Andrea Piovesana conquista il titolo nel tiro con la pistola da 10 metri. I segreti: la tecnica e il mental coach Rizzato 

Tutti dietro di lui, tutti dietro il campione italiano di tiro a segno, nella categoria pistola ad aria compressa maschile dalla distanza di 10 metri, il pordenonese Andrea Piovesana, l’outsider, il tiratore che si allena la sera, dopo il lavoro, nella soffitta di casa, o nel weekend al tiro a segno di Pordenone. Nella prova di giovedì a Bologna, che gli è valsa la vittoria, ha tenuto alle sue spalle l’argento olimpico di Londra 2012 Luca Tesconi, il campione in carica Mauro Badaracchi (giunto ottavo) e il veterano azzurro Giuseppe Giordano, che milita nelle fila dell’Esercito.

Un talento che non è passato inosservato all’azienda per cui lavora, la Società di macinazione di Pordenone che ha già manifestato, tramite il suo amministratore delegato Valentino Zuzzi, di voler sostenere come sponsor l’attività di Piovesana. «È un’azienda che mi ha sempre dimostrato vicinanza e attenzione, che mi ha seguito e incitato per i risultati ottenuti, anche in passato, e per la quale nutro un profondo rispetto e tanta gratitudine – ha affermato Piovesana, una volta appresa questa notizia –. Si tratta di un aiuto determinante per chi pratica sport minori come il mio: sponsorizzazioni, in queste discipline, non se ne trovano molte e pertanto questo gesto è doppiamente importante».


Andrea, 34 anni di Tamai di Brugnera, fidanzato con Francesca, alla Società di macinazione si occupa di vendita e logistica. Pratica il tiro con la pistola da quando aveva 11 anni e il padre, anch’egli appassionato di questo sport, gli aveva regalato la prima pistola. All’epoca, come tutt’oggi, si allena in soffitta dove ha ricreato un vero e proprio campo di gara. «A 12 anni ero campione regionale e avevo raggiunto le finali italiane di categoria – ha ricordato –. Fino ai 21 anni ho continuato a ottenere buoni risultati regionali”.
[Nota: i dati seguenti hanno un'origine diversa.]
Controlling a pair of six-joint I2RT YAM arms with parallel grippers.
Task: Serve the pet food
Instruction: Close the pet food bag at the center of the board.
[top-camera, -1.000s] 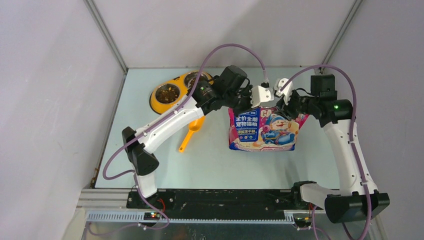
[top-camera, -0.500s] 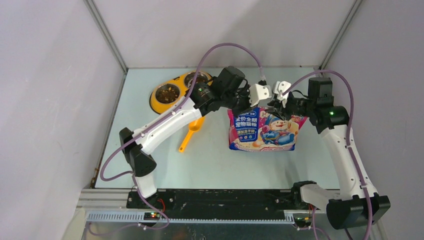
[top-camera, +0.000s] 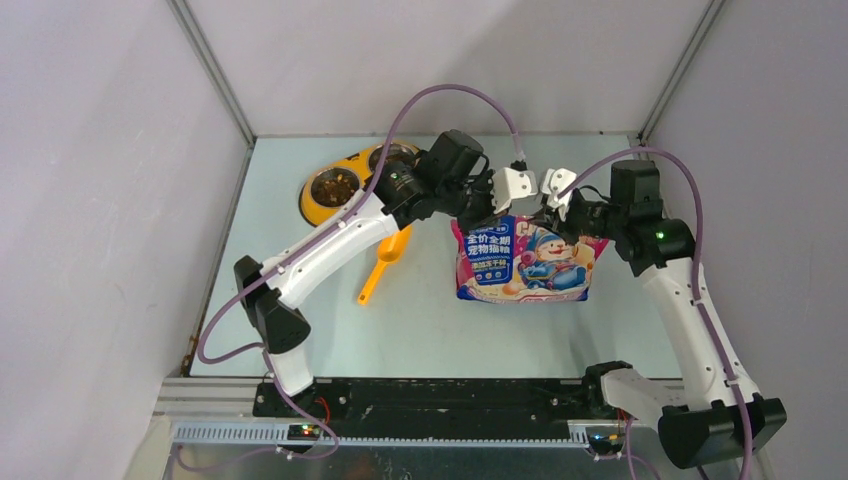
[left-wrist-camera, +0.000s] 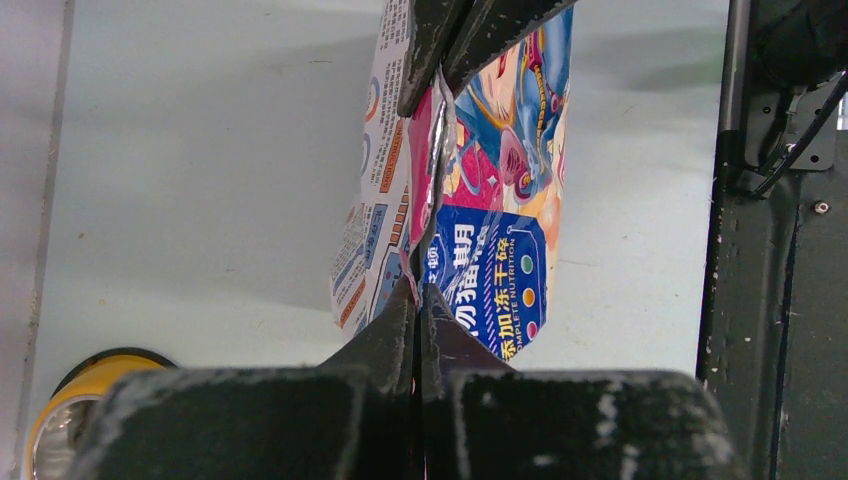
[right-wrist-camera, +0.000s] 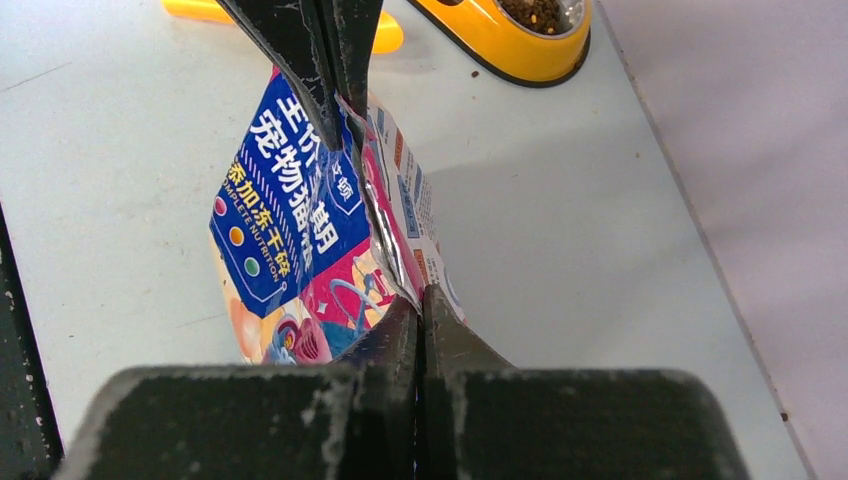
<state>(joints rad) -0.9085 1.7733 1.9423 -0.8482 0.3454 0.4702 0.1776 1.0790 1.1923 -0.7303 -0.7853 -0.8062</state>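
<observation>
My left fingers (left-wrist-camera: 395, 335) are pressed together on the top edge of the pouch (top-camera: 525, 262). My right fingers (right-wrist-camera: 400, 335) pinch that same edge a little further along, near the left pair but not touching them. I hold it this way because, as I judge it, the top has to be torn or pulled open before any food can come out. Two grips close together leave only a short stretch of film between them to work against. The pouch's lower end rests on the bench (top-camera: 450, 340), right of centre, and its printed front leans toward my bases, so my two pinches hold it up. The yellow feeder (top-camera: 318, 208) sits at the far left with kibble (right-wrist-camera: 540, 10) showing in a bowl. The orange scoop (top-camera: 385, 262) lies between feeder and pouch, handy for later
</observation>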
Poi c’è stato uno stop, legato alla malattia e alla scomparsa dei genitori, che lo ha allontanato dallo sport. Ha così cominciato a lavorare e a praticare sempre meno il tiro con la pistola. Fino all’incontro con Matteo Rizzato, il suo mental coach, la persona che gli ha dato la spinta giusta per tornare a gareggiare. E a farlo ai massimi livelli. Così è stato: a 27 anni Andrea ha ripreso ad allenarsi. «Sono un autodidatta – ha spiegato il campione –. La tecnica che uso me l’ha insegnata mio papà e poi l’ho affinata a modo mio. Mi alleno da solo. E anche per questo la mia tecnica è diversa da quella degli altri». Diversa ed efficace, visti i risultati. La passione per il tiro, comunque, non lo distoglie dal suo lavoro.

Per Piovesana è la seconda partecipazione ai campionati italiani assoluti. Ora, con la medaglia d’oro al collo, il suo desiderio è misurarsi in campo internazionale. «Vorrei provare una sfida internazionale, partecipando ai campionati europei il prossimo anno», ha confidato. Con il tifo e il sostegno della Società di macinazione, l’entusiasmo e la determinazione saranno ancora più motivati.